4.3. Voorts is in artikel 5, eerste lid, aanhef en onder a, van het Besluit bepaald dat een verzekerde een kind grotendeels kan onderhouden indien het kind niet tot zijn huishouden behoort en het wel tot het huishouden van een ander behoort. In het vierde lid van dit artikel is verder bepaald dat een verzekerde een kind bedoeld in het eerste lid grotendeels onderhoudt indien hij een bijdrage levert in het onderhoud van het kind van meer dan € 1.081,- per kwartaal. Uit de gedingstukken blijkt dat [naam dochter A] gedurende de in geschil zijnde kwartalen behoorde tot het huishouden van haar zus [naam zus], die door hun vader als de verzorgster van [naam dochter A] en [naam dochter B.] was aangemerkt en die kennelijk tevens voogdes over hen was. Dit betekent dat appellant ook ten aanzien van [naam dochter A] slechts recht heeft op tweevoudige kinderbijslag indien hij kan aantonen dat hij haar toen grotendeels heeft onderhouden. Onder verwijzing naar hetgeen hiervoor onder 4.2 is overwogen, moet geconstateerd worden dat appellant niet aan deze voorwaarde heeft voldaan. Dit betekent dat de rechtbank ook ten aanzien van [naam dochter A] terecht heeft geoordeeld dat appellant geen recht heeft op tweevoudige kinderbijslag vanaf het vierde kwartaal van 2008.

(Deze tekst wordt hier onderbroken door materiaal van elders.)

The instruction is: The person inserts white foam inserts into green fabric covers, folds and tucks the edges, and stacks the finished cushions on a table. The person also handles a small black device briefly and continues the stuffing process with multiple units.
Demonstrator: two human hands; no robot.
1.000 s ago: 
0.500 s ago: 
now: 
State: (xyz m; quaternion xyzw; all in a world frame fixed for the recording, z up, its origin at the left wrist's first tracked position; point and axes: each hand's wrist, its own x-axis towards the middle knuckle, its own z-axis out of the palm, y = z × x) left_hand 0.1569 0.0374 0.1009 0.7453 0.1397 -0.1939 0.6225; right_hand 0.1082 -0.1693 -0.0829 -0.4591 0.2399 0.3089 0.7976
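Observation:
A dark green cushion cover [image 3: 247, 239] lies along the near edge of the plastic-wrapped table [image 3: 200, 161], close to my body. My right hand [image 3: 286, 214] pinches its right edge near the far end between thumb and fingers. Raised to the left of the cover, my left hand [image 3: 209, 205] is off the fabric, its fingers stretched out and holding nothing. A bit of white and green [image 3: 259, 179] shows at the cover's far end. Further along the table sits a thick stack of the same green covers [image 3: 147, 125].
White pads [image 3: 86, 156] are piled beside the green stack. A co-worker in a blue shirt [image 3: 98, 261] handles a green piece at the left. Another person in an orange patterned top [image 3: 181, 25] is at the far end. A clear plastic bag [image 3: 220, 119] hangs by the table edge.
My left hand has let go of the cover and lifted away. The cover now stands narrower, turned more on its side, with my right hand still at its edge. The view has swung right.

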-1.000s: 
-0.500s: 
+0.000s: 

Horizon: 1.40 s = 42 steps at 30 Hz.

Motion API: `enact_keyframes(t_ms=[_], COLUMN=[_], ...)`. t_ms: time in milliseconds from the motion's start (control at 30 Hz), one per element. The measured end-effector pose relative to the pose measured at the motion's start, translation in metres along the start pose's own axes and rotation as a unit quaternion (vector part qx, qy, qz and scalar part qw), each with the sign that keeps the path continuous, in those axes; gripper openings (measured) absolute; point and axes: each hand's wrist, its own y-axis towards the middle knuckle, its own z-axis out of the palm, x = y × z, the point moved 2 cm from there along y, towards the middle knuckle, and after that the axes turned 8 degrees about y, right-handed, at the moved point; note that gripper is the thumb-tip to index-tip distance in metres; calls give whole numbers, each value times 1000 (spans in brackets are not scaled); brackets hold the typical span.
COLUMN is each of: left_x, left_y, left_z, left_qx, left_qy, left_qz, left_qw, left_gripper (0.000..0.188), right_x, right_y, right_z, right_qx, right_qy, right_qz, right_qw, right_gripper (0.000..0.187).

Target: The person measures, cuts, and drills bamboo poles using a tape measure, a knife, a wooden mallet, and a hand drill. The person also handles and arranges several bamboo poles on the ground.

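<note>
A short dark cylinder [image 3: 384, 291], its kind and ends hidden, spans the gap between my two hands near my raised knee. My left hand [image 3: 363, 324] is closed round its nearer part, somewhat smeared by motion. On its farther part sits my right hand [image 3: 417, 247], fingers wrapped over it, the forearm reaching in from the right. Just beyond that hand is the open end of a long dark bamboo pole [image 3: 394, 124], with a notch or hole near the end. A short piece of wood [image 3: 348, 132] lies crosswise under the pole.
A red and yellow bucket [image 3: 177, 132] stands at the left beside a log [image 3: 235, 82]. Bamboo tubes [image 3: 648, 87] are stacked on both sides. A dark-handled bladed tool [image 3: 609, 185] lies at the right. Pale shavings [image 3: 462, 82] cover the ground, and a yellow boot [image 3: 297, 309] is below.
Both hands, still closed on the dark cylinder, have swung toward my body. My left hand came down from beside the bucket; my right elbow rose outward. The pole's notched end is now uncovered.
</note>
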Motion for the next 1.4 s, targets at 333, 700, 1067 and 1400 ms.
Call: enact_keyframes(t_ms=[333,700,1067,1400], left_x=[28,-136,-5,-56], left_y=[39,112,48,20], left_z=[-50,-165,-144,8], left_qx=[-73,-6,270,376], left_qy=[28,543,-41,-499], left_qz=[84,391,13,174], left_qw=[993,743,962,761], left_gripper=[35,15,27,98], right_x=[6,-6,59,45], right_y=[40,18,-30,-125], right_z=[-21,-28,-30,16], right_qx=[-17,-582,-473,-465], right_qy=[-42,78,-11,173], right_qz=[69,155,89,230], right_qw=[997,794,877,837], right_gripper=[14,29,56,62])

4.4. Uit hetgeen hiervoor onder 4.1 tot en met 4.3 is overwogen vloeit voort dat het hoger beroep niet slaagt en dat de aangevallen uitspraak voor bevestiging in aanmerking komt.
5. Voor een proceskostenveroordeling bestaat geen aanleiding.
BESLISSING
De Centrale Raad van Beroep bevestigt de aangevallen uitspraak.
Deze uitspraak is gedaan door M.M. van der Kade als voorzitter en T.L. de Vries en E.E.V. Lenos als leden, in tegenwoordigheid van D. Heeremans als griffier. De beslissing is uitgesproken in het openbaar op 12 april 2013.